Chapter 27 DBSCAN in R

In this lab activity, we will do the following:

Load and prepare data for clustering
Apply the DBSCAN algorithm to cluster the data
Apply the K-means algorithm to cluster the data (for comparison)

27.1 Dependencies

We’ll use the following packages in this lab activity (you will need to install any that you don’t already have installed):

library(tidyverse) # For data wrangling
library(dbscan)    # For the DBSCAN algorithm
library(cowplot)   # For ggplot theming
# Configure the default ggplot theme w/the cowplot theme.
theme_set(theme_cowplot())

27.2 Data preparation

In this lab, we’ll use some toy data in dbscan-data.csv, which you can find attached to this lab on blackboard or here.

# You will need to adjust the file path to run this locally.
data <- read_csv("lecture-material/week-10/dbscan-data.csv")

## Rows: 3695 Columns: 2
## ── Column specification ─────────────────────────────────────────────────────────────────────────────────
## Delimiter: ","
## dbl (2): x, y
## 
## ℹ Use `spec()` to retrieve the full column specification for this data.
## ℹ Specify the column types or set `show_col_types = FALSE` to quiet this message.

First, let’s take a look at the raw data:

ggplot(
    data,
    aes(x=x, y=y)
  ) +
  geom_point()

Next, let’s standardize each of the attributes we are going to use for clustering.

data$x <- scale(data$x)
data$y <- scale(data$y)

Just to see exactly what the scaling did, we can plot our data again post-standardization:

ggplot(
    data,
    aes(x=x, y=y)
  ) +
  geom_point()

27.3 Running DBSCAN

The DBSCAN algorithm has two parameters: eps and minPts. DBSCAN assigns each data point to one of the three following categories:

A point is a core point if it has more than a specified number of neighbors (minPts) within Eps (including itself).
A point is a border point if it has fewer than minPts within Eps, but it is in the neighborhood of a core point.
A point is a noise point if it is not a core point or a border point.

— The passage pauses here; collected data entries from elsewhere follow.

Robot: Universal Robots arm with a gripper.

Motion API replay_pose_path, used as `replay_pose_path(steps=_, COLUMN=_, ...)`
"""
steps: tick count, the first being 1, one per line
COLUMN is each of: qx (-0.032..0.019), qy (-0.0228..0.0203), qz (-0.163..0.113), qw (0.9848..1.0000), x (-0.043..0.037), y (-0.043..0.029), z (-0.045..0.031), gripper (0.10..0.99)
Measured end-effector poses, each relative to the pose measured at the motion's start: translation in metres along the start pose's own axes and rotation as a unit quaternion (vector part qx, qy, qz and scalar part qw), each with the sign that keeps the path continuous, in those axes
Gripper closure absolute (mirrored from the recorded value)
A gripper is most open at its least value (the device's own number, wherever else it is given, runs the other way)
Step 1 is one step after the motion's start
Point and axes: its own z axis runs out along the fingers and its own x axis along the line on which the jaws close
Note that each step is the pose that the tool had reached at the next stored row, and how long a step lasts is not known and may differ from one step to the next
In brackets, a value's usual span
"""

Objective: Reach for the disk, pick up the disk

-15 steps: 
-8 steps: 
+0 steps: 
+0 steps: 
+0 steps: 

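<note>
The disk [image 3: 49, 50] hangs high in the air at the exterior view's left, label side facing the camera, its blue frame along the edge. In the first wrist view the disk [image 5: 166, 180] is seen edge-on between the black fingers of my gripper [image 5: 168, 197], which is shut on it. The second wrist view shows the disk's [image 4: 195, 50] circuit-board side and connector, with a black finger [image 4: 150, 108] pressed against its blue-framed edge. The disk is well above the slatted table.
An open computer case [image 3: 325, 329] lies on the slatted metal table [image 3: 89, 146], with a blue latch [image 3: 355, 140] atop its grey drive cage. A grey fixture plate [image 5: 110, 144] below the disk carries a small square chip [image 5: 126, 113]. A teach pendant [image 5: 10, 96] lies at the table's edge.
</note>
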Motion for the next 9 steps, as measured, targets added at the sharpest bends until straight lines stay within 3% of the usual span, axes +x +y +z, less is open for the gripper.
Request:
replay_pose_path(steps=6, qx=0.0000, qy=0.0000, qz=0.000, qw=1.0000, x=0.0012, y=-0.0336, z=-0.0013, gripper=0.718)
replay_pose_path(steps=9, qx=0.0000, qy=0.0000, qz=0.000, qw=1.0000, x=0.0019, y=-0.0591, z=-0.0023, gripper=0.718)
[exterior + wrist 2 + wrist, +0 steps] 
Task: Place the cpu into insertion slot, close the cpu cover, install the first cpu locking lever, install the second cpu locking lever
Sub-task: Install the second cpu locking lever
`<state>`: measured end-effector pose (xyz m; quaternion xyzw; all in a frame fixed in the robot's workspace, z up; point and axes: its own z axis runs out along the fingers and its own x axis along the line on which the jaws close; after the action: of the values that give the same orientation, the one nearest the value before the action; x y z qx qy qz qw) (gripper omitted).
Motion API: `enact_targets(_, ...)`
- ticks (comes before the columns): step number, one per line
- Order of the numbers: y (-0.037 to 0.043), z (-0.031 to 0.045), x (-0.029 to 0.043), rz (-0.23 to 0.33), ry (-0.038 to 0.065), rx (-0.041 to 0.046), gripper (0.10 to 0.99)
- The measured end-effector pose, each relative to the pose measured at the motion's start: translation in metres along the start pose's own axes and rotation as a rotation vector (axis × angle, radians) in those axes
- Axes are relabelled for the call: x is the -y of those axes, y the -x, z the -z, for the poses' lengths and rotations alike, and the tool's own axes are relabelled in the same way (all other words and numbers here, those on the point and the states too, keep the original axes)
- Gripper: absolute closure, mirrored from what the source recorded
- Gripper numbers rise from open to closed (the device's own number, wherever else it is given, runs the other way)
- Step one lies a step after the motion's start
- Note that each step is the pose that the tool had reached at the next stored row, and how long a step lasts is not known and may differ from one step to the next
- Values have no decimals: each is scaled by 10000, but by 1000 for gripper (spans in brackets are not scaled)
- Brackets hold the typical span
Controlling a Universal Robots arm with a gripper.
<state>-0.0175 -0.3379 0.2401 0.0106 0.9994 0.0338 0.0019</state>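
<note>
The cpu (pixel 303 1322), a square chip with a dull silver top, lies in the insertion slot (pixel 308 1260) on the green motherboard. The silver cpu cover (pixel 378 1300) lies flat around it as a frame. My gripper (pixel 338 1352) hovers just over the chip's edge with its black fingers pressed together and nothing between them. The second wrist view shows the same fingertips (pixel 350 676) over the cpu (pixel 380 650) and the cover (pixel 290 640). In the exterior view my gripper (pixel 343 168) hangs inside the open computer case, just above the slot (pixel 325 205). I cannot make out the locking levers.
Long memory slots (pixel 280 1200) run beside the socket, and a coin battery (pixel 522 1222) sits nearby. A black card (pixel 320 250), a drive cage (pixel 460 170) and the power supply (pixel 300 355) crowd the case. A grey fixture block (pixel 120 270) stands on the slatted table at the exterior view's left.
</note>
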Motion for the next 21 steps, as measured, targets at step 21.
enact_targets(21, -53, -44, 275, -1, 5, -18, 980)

DBSCAN is fairly sensitive to the values you choose for the eps and minPts parameters. For a given value of minPts, you can try to identify a good value for the eps parameter by creating a k-distance graph, which plots the distance each point is to its Kth nearest neighbor, sorted from smallest to largest. We can use the handy kNNdistplot function (from the dbscan package) to easily create a k-nearest neighbor distance plot. In general, a good value of eps is right around where you see an elbow in the plot. As you increase eps, DBSCAN will generally produce fewer, bigger clusters.

eps_plot_k5 <- kNNdistplot(data, k=5)

Based on the plot above, we might choose to configure our DBSCAN algorithm as follows:

# Run dbscan
results <- dbscan(
  data,
  eps = 0.075,
  minPts = 5
)
# make new dataframe with data in it so we don't add cluster id to original dataset
dbscan_data <- data
dbscan_data$cluster_id <- results$cluster
dbscan_data$cluster_id <- as.factor(dbscan_data$cluster_id)

We can plot data again, but this time we’ll color each point based on its cluster ID.

ggplot(
    dbscan_data,
    aes(x = x, y = y)
  ) +
  geom_point(
    aes(color = cluster_id)
  ) +
  ggtitle("DBSCAN Results") +
  theme(
    legend.position = "bottom"
  )

Note that all points in the “0” cluster are noise points. All other cluster IDs are real clusters. If we wanted to graph all of the clustered data points (i.e., exclude noise), we could use the dplyr filter function.

ggplot(
    filter(
      dbscan_data,
      cluster_id != 0
    ),
    aes(x = x, y = y)
  ) +
  geom_point(
    aes(color = cluster_id)
  ) +
  ggtitle("DBSCAN Results (without noise points)") +
  theme(
    legend.position = "bottom"
  )

27.4 Running K-means for comparison

Next, let’s see how K-means would have done on this data. We’ll set K equal to the number of clusters found by DBSCAN

# Calculate K from the number of cluster IDs found by DBSCAN.
# Substract 1 because cluster ID 0 represents noise points (not a cluster)
k <- length(levels(dbscan_data$cluster_id))-1
kmeans_results <- kmeans(
  data,
  centers=k
)
kmeans_data <- data
kmeans_data$cluster_id <- kmeans_results$cluster
kmeans_data$cluster_id <- as.factor(kmeans_data$cluster_id)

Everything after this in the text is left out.